The proposed royal commission on the criminal justice system does not have a start date more than two years after it was first announced, peers have heard.
Justice minister Lord Wolfson told the House of Lords that the government still intends to hold a commission, which was announced in the Queen’s speech in December 2019, but that it has been delayed by coronavirus.
‘Due to the pandemic, we slowed work to establish the royal commission,’ he said. ‘Significant new programmes of work were established to support recovery and build back a better system. In the last six months, we have undertaken several new programmes. All our focus is on delivering these priorities over the coming months.’
Crossbench peer Lord Ramsbotham, a former chief inspector of prisons, who first inquired about timings in July 2020, said: ‘I regard it as extremely discourteous of the government to ask Her Majesty the Queen to make an announcement which they had no intention of implementing.’

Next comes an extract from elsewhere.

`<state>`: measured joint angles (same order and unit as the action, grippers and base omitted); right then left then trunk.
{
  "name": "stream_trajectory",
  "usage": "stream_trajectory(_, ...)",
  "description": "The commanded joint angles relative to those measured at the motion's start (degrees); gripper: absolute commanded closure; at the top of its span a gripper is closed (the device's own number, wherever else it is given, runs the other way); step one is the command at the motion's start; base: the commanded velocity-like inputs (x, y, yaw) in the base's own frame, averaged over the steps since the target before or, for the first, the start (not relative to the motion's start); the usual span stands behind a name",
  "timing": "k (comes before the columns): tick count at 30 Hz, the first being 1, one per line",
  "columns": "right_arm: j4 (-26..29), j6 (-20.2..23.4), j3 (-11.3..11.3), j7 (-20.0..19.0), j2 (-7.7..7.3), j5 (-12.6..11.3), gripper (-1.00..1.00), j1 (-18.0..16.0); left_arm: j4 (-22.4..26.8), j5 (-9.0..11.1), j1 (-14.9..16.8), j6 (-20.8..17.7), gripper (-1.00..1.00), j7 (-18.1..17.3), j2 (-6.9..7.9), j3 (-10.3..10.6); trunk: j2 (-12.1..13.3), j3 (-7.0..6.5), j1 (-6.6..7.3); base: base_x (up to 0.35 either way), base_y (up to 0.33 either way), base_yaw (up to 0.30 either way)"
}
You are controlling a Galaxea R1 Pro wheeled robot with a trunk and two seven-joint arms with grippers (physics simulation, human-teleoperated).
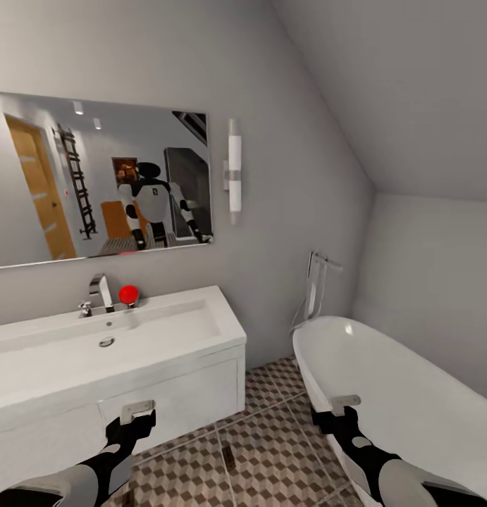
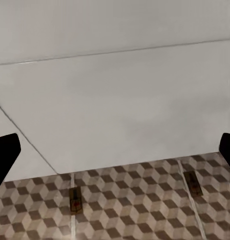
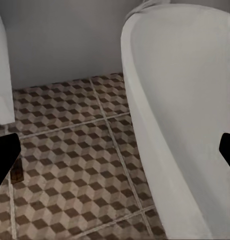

Wolfson replied: ‘Since the Queen’s speech in 2019, there has been a small matter of a global pandemic, which has affected the criminal justice system very substantially.’ ‘It is a little unfair to say and, in fact, inaccurate to say that we had no intention of implementing that,’ he added.
Baroness Butler-Sloss, the former president of the family division, asked simply: ‘When is it intended to start the royal commission?’
Wolfson replied: ‘I’m afraid I can’t go any further than [what] I have already said. We are looking at it. What we want to do is make sure that we actually maintain our current programmes.’
Conservative peer Lord Forsyth, a former MP, asked how the pandemic or other work within the Ministry of Justice would have prevented the establishment of the royal commission or its operation.
Wolfson said: ‘As I understand it, the royal commission would need significant resource from the department and, indeed, the people who are working on the royal commission were deployed to other work during the pandemic and that is what they are still doing.’
He added: ‘We are still focused, in due course, [on] having a royal commission on criminal justice.’